§ **What you should do**: Using the data below, transcribe exactly everything from the line that contains "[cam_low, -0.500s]" down to the line that contains "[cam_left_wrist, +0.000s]". Include both of those lines and none of the pictures.
-- Given material follows --
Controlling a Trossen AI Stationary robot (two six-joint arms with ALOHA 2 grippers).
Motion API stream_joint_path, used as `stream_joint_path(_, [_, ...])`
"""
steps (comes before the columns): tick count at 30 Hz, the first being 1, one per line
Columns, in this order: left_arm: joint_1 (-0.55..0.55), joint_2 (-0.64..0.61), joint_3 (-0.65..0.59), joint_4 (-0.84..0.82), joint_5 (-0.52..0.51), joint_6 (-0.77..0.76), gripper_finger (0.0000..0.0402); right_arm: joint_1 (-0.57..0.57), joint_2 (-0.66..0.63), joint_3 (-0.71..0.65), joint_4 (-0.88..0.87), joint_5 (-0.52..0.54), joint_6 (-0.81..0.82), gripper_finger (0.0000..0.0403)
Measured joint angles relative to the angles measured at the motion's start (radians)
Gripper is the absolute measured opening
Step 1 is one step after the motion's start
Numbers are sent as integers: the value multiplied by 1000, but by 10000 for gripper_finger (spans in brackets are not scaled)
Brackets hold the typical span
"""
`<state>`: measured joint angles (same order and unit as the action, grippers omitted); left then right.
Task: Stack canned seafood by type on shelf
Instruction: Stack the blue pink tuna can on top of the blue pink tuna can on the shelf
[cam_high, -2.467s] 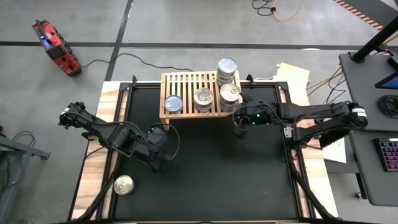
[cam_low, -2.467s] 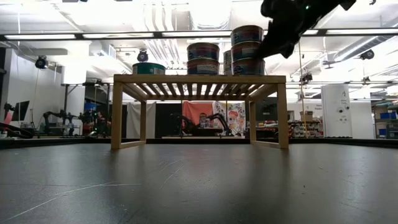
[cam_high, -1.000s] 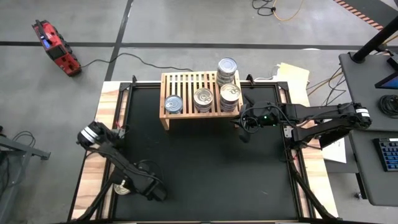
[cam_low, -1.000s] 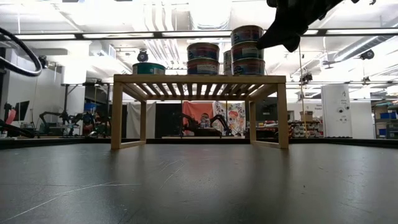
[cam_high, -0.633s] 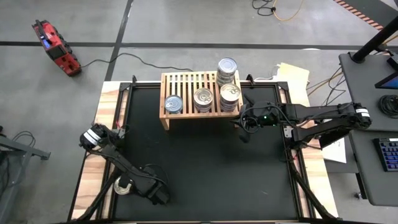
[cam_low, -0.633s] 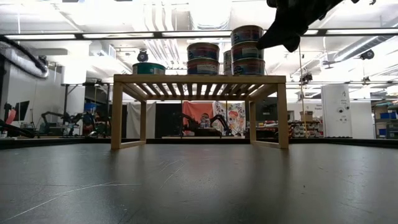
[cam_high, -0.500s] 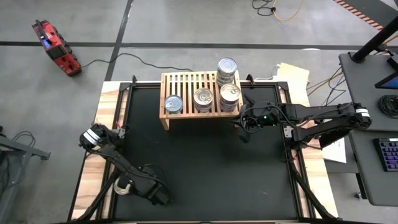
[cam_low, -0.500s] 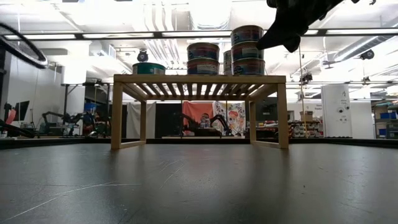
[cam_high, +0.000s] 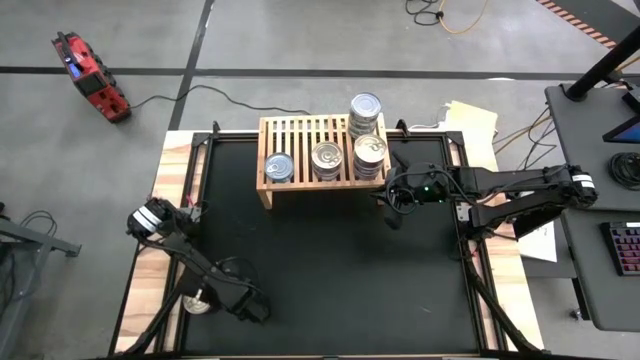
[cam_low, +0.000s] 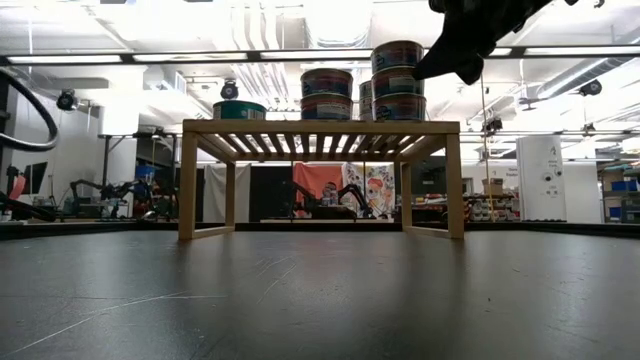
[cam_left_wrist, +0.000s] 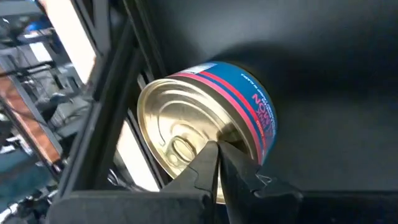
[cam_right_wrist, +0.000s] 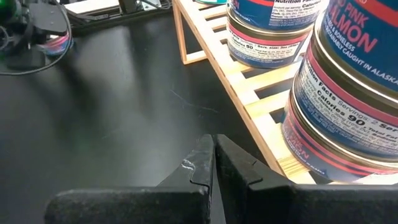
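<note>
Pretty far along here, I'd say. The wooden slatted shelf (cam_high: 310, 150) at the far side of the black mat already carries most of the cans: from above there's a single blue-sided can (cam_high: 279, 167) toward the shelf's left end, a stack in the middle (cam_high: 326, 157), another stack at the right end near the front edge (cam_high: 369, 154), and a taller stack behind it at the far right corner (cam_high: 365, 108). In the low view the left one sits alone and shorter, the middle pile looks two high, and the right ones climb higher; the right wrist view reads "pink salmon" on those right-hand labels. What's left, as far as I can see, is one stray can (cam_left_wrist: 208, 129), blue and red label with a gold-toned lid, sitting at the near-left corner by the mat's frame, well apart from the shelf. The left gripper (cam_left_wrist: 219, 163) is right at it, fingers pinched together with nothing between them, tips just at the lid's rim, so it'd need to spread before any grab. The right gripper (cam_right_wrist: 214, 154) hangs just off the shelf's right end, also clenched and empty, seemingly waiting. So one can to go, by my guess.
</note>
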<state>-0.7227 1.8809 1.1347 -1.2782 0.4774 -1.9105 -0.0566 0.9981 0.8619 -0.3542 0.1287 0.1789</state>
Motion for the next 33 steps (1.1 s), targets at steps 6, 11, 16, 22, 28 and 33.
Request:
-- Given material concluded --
§ **Problem solution**:
[cam_low, -0.500s] 
[cam_high, +0.000s] 
[cam_low, +0.000s] 
[cam_left_wrist, +0.000s] 

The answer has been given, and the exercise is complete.